The human toll of Hurricane Katrina is still
being counted as the fetid waters that drowned a city recede or
evaporate in the hot sun. Much has been written about how the ‘war
on terror’ diverted spending from the defences of New Orleans.
The absence of large numbers of the National Guard, on duty in
Iraq, further delayed help to the stricken. The lack of clarity
in responsibility between federal, state and local authorities
exacerbated the disaster. The somnolence of George W Bush, deep,
no doubt, in dreams of redistributing yet more wealth from poor
to rich on his long holiday in Texas, made him slow to react to
the enormity of what had happened. It has also uncovered unexpected
vulnerabilities in this, the most powerful country on earth. It
has laid bare, in the starkest and most tangible form, what is
well known in theory: that this society is constructed upon a celebration
of inequality, ingrown violence and great historic wrongs, which,
for their sustenance, require continuous human sacrifice.
People in India often ask me whether poverty
exists in the West. I tell them it is widespread. They accept the
truth of this, but
look puzzled. They find it hard to reconcile the ubiquitous imagery
of abundance and luxury from the West with what they know of poverty
as they experience it – the emaciation of extreme want. Do
people labour in the fields for less than a day’s wage? Do
they suffer hunger? Must they work 16 hours a day? Do they send
their children to work? Must they wait till evening for the money
that enables them to eat?
No, it isn’t like that. Poverty in
the West is, assuredly, a violent visitation. But it has a different
face from the poverty
of India. It is hard to describe, to those who have never been
out of India, the face of poverty in the richest societies in the
world.
The effects of Hurricane Katrina have made
it easier to explain, since it has demonstrated to everyone the
nature of exclusion and
resourcelessness in a country whose prodigious wealth inspires
both envy and desire in the peoples of the earth.

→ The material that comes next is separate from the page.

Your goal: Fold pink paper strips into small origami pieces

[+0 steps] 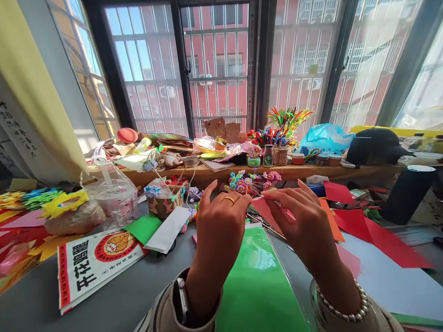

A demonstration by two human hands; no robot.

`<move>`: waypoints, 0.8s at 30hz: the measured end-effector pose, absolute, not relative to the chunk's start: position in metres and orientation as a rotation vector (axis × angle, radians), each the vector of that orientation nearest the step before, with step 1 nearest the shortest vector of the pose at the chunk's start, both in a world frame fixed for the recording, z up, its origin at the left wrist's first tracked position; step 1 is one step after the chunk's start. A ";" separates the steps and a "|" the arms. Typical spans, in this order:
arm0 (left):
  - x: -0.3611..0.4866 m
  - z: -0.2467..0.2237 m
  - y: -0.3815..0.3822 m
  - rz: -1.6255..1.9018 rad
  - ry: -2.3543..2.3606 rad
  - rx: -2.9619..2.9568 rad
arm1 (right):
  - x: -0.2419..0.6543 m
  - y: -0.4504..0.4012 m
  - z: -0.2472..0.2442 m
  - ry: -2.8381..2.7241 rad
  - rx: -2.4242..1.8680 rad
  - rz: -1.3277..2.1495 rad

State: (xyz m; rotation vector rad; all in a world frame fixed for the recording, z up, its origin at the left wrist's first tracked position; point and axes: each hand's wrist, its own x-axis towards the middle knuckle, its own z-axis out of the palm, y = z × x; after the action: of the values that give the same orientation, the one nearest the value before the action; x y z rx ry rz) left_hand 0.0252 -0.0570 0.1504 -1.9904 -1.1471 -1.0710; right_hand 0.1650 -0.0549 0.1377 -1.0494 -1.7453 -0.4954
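Observation:
My left hand (pixel 221 226) is raised over the table, its fingers bent into a pinch. My right hand (pixel 304 216) faces it with thumb and index finger pressed together. Between the two sets of fingertips is a small pale pink piece of paper (pixel 257 198), mostly hidden by the fingers. Below my hands lies a glossy green sheet (pixel 259 281) in a clear sleeve. Just beyond the fingertips stands a bunch of small crocheted-looking flowers (pixel 242 182) in pink, blue and purple.
On the left are a printed paper bag (pixel 100 263), a green paper (pixel 143 228), a folded white paper (pixel 168 229) and a plastic cup (pixel 116 200). Red paper (pixel 391 240) and a dark bottle (pixel 408 193) are at right. Pipe cleaners (pixel 290 122) and a black cap (pixel 375 147) line the sill.

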 end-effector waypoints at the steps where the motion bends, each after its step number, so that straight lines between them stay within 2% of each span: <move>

For the waters that swept through New Orleans
did more than inundate a beautiful and historic city. Among the
debris of buildings, stores,
churches, casinos, factories and fields, a human wreckage was deposited
on the desolate streets. Pictures of used-up humanity – the
shut-ins and the locked-aways, an incarcerated populace, a concealed
people, those who pay the true cost of the expensive maintenance
of the American Dream – have been beamed into the gilded
dwelling-places of wealth.
A majority of those unable to flee the city
are the victims of success, the failures and losers of a competitive,
individualistic
society which chooses to dwell only on achievement, celebrity and
glory and to hide away its hopeless and the disappointed in the
cellars and attics of forgetting; from which they were brutally
flushed out by the raging waters of the Gulf. Rarely had they been
seen in such multitudes; understandably, because concentrations
of so many infirm and vulnerable, elderly and weak, unhinged and
disordered people make visible the ugliness of America’s
terrible social injustice.
They speak to us of the nature of poverty
in rich societies. Many commentators observed that the poor of
New Orleans were, overwhelmingly,
black. This is true of the urban area of New Orleans – two-thirds
black – which is one of the poorest in the US. But this tells
us more about continuing segregation in America than it does about
poverty. The disproportionate death toll among black people demonstrates
their over-representation among the poor in the inner urban areas.
Of course, no-one in the path of the violent
storm that gathered such intensity from the overheated waters of
the Gulf could have
resisted its violence. But the spectacle of lives washed up on
hard city pavements was instructive of how far the poor of America
are, in the ordinary conduct of their daily lives, without resources.
If this seems a statement of the obvious, it shows nevertheless
the dissimilarity between poverty in rich and poor countries. The
stranded survivors of New Orleans were devoid of basic skills for
survival, since survival in America depends totally upon money.
Even the poorest people of Bangladesh, Niger, Brazil or India are
not poor in the same way. The poor of the US have been remade in
the image of wealth; that is to say, their lives have been fashioned
by the same values, influences and expectations as the rest of
society, which are those of the well-to-do. They are just as dependent
upon money as the rich are, only they do not have the wherewithal
to participate in a society constructed on the assumption that
all human needs, wants and comforts must be bought in from the
market. Nothing is grown, made, invented or created by the people
for themselves and for others. Wealth means simply the ability
to buy; to be cut off from this fundamental activity is to excluded,
exiled from the society, an exile dramatically made worse when
they were unable to move out of the path of the swirling floodwater.
In the developing world, poor people have
learned to cope with what is lacking in their lives – not
always successfully, it is true, but they have not yet learned
the superior wisdom of
the West, that nothing can be done without money. This is why the
urban poor in Dhaka, Mumbai, Nairobi and Lagos still build their
own shelters, create their own livelihoods, seek out their own
fuel and grow food on any small parcel of land they can find.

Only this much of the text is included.